DOHA (Reuters) – Qatar said on Monday it was still studying the purchase of Russia’s S-400 missile air defence system, adding the potential deal — reportedly opposed by Saudi Arabia — was none of Riyadh’s business.
Qatari Foreign Minister Sheikh Mohammed bin Abdulrahman al-Thani also said there was no sign of a thaw in a Gulf row over allegations by Saudi Arabia and some other Arab states that Qatar supports terrorism. Doha denies the charges.
“There is a discussion for procurement of various Russian equipment but there is no understanding as of yet as to this particular equipment (S-400),” Sheikh Mohammed told a joint news conference with Russia’s Foreign Minister Sergei Lavrov.
“With regards to Saudi or other countries it is none of their business, it’s a sovereign decision by Qatar,” he said, adding that a technical committee was studying the best options for the tiny but wealthy country’s military.

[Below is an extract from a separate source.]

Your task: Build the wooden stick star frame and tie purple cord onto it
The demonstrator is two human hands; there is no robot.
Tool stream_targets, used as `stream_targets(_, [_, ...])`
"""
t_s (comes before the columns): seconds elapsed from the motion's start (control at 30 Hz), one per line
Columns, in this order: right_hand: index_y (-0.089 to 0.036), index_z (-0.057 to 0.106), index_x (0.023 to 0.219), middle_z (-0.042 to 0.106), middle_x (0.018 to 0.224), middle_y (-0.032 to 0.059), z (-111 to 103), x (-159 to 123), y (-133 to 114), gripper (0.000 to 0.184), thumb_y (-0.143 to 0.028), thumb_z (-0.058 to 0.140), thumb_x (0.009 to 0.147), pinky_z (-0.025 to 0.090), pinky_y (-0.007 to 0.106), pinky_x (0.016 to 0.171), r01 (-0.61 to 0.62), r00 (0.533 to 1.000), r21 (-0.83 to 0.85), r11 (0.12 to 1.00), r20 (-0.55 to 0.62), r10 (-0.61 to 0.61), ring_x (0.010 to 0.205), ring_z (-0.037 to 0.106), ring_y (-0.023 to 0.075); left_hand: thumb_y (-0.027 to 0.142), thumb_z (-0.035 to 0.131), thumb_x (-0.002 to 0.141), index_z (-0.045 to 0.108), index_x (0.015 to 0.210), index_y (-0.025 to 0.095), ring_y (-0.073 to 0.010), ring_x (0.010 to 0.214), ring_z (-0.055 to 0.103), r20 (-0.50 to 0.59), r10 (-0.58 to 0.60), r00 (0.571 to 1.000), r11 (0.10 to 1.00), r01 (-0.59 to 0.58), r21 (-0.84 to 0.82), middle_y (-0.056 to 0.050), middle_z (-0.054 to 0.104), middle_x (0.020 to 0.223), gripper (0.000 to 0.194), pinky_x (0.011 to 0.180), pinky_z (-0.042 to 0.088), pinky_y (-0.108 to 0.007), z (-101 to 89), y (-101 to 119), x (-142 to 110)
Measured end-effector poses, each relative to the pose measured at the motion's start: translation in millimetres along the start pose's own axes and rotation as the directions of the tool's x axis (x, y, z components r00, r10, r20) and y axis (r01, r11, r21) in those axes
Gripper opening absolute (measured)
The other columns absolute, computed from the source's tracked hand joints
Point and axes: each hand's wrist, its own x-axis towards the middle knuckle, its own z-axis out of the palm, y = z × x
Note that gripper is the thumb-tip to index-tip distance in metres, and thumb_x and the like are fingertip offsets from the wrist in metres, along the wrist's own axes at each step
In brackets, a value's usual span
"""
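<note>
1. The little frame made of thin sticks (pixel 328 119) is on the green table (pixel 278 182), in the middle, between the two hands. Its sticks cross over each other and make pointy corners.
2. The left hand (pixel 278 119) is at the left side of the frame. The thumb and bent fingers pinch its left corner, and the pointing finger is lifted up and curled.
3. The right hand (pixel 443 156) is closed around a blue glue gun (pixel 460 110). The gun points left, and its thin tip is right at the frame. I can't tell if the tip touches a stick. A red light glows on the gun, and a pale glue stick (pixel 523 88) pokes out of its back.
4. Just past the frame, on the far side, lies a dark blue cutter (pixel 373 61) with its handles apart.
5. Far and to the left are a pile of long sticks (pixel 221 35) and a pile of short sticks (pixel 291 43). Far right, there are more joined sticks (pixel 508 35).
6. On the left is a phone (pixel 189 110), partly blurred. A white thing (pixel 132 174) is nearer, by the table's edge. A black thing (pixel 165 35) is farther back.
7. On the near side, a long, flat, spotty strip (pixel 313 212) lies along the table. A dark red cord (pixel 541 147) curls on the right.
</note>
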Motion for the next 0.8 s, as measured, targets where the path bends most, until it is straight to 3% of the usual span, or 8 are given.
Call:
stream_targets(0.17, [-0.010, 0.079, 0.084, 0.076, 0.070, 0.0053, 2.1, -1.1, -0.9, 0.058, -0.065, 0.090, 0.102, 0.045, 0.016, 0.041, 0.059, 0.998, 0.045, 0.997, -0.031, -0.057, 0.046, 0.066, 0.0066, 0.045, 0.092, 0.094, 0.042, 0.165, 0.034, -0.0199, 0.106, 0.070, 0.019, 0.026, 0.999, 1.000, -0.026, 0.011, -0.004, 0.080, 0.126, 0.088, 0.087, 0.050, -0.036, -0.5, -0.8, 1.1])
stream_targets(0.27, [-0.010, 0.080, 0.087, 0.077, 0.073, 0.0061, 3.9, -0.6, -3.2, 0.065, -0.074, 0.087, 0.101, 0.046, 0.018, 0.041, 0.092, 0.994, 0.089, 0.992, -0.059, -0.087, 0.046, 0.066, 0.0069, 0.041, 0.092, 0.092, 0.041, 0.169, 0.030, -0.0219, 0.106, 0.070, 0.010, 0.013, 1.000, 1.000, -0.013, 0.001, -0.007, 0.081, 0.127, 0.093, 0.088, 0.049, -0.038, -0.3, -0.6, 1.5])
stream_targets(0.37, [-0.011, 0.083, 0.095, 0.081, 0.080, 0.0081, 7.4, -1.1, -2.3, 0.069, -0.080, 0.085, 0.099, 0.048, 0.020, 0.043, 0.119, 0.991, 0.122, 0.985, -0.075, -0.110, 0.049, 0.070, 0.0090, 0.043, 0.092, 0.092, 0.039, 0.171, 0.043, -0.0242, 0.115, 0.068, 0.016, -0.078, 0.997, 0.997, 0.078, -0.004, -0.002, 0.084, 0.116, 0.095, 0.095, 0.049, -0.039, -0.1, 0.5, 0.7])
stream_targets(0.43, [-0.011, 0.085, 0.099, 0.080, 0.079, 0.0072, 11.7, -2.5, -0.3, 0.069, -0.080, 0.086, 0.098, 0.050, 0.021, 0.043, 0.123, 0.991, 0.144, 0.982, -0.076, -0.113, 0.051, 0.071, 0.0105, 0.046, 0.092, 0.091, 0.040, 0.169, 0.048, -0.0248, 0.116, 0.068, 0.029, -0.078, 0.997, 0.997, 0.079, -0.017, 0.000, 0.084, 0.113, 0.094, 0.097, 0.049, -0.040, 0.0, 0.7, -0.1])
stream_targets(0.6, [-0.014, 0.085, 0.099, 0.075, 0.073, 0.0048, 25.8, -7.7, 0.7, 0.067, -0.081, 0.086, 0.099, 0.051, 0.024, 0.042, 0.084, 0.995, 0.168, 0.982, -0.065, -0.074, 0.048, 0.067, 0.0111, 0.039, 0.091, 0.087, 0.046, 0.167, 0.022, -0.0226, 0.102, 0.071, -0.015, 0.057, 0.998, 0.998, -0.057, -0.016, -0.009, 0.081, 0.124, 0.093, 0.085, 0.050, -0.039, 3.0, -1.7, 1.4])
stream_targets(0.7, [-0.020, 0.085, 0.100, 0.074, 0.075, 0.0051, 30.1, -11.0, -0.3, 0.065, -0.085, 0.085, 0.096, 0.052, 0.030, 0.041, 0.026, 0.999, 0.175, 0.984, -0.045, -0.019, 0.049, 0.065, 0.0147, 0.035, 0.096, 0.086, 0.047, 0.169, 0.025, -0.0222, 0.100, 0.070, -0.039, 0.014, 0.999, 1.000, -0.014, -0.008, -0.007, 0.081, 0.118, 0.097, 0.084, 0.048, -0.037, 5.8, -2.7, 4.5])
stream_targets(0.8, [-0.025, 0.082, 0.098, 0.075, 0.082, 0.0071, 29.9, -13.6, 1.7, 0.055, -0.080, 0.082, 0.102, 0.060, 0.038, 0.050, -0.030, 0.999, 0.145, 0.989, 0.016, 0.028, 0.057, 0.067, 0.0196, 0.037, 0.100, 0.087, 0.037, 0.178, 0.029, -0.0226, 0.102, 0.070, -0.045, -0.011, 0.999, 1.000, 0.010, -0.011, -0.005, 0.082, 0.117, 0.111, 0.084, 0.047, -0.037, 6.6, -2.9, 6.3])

The minister was responding to a question about a report last June by France’s Le Monde daily that Saudi King Salman had sent a letter to France’s president expressing concern over talks between Doha and Moscow about the S-400 systems.
Sheikh Mohammed said discussions with Lavrov, who is in Doha on the first stop of a Gulf tour, also covered Syria and Libya.
He reiterated that Doha was not yet ready to normalise ties with Syria, saying the war-damaged country must have a political solution and leadership elected by its people. He also called for unity in Libya.